Up to and including the line with "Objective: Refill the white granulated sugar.", return every line from the start of the entries below exactly.

Start of Record set

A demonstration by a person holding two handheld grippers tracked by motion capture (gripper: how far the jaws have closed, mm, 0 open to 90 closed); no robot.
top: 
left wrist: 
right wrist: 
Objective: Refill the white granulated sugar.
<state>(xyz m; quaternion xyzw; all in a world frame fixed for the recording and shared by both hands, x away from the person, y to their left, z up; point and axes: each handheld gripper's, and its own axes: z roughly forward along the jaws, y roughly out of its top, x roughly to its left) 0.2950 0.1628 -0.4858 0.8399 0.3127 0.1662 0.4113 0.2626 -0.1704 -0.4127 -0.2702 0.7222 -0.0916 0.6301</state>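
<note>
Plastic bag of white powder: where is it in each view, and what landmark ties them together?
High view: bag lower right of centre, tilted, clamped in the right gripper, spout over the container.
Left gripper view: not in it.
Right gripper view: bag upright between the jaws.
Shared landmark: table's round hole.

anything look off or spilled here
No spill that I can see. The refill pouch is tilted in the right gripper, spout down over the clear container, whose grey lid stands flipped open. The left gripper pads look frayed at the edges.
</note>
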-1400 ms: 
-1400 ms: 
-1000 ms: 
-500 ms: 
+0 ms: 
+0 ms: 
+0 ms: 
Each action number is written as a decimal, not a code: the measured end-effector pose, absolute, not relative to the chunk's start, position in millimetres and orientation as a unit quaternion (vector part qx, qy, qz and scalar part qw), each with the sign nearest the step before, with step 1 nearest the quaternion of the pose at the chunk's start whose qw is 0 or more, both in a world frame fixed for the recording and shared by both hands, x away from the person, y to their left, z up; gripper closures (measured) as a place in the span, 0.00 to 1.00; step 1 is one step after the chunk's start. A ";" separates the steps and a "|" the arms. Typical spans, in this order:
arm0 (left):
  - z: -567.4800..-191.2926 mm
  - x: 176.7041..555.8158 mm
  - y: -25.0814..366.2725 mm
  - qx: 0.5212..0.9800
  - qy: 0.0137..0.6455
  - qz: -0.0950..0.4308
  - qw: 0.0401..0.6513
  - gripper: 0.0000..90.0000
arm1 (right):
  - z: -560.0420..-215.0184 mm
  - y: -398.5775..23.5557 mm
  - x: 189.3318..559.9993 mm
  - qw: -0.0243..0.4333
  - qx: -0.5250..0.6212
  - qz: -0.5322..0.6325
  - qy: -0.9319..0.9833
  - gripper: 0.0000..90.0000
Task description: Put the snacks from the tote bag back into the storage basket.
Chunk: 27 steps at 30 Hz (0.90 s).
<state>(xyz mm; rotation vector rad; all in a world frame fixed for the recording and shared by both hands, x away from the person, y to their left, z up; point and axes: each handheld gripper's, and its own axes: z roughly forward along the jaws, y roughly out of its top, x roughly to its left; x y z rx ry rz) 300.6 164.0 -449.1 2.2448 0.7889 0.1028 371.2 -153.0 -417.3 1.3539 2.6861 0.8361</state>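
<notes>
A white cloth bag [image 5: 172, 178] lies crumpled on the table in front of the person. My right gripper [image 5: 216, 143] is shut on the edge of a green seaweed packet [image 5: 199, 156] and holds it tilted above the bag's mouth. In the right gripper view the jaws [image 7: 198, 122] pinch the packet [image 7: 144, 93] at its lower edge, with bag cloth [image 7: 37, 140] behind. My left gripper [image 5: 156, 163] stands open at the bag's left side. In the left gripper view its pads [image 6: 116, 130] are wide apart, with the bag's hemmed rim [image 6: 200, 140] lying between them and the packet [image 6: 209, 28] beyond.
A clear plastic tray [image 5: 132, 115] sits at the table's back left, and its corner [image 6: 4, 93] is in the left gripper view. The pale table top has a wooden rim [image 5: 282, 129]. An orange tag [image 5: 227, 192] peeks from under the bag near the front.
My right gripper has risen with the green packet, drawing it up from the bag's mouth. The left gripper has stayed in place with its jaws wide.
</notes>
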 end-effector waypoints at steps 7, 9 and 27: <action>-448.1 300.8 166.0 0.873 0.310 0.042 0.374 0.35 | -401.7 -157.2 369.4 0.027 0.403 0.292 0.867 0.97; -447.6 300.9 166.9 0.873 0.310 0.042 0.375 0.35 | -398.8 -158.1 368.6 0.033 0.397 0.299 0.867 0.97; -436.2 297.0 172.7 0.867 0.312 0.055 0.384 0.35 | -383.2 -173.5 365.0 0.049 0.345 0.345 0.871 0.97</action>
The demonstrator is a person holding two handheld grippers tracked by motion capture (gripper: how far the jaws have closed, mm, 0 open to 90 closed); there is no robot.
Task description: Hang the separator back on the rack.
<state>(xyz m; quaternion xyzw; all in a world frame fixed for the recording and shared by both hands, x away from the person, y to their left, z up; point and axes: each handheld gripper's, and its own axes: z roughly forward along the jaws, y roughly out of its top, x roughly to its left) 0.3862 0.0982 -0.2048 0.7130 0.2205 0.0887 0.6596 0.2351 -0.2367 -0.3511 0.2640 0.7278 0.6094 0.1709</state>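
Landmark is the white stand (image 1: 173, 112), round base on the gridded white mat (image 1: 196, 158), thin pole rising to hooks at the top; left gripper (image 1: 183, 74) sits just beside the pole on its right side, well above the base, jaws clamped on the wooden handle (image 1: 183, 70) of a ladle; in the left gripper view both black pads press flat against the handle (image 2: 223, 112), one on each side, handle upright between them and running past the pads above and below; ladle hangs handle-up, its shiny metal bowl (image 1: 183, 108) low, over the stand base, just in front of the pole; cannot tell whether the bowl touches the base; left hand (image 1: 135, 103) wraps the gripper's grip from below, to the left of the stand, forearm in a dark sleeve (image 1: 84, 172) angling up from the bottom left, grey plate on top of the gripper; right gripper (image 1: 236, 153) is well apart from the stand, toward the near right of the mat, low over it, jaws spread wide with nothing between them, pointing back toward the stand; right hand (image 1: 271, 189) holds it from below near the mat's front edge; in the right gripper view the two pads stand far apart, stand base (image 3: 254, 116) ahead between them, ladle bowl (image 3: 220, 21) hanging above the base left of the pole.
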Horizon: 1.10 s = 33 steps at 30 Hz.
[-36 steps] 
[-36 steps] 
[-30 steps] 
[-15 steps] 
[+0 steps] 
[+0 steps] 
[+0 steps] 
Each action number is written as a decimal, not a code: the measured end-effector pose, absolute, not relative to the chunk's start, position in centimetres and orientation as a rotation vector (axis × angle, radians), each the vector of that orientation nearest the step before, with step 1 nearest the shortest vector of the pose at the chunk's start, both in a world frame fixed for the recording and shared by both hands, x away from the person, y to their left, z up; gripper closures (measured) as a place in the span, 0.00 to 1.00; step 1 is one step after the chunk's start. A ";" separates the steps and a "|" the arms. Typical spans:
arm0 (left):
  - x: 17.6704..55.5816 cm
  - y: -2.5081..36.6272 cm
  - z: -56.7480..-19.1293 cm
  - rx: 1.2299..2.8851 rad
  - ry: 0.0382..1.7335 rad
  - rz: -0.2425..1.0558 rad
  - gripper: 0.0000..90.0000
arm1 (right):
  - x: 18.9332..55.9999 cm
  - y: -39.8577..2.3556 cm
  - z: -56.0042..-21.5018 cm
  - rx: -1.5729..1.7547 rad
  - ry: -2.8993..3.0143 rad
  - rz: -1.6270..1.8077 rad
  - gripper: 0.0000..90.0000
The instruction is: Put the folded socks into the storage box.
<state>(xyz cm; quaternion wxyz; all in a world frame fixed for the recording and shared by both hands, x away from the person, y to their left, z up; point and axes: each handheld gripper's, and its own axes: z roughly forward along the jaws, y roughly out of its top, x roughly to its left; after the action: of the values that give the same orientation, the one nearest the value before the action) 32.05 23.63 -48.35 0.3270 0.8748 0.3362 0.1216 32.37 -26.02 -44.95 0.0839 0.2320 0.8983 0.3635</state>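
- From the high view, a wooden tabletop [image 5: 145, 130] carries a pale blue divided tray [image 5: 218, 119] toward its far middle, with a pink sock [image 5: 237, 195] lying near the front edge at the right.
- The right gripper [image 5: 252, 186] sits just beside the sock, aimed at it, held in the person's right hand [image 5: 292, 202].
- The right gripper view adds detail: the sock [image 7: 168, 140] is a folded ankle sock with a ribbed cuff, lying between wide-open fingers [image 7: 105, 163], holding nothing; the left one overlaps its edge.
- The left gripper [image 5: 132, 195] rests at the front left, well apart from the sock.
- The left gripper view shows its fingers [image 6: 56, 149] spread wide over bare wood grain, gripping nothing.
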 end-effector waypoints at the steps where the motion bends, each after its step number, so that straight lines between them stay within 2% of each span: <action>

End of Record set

**The answer**
A demonstration by a person holding two handheld grippers tracked by motion capture (gripper: how far the jaws have closed, mm, 0 open to 90 closed); no robot.
top: 
left wrist: 
right wrist: 
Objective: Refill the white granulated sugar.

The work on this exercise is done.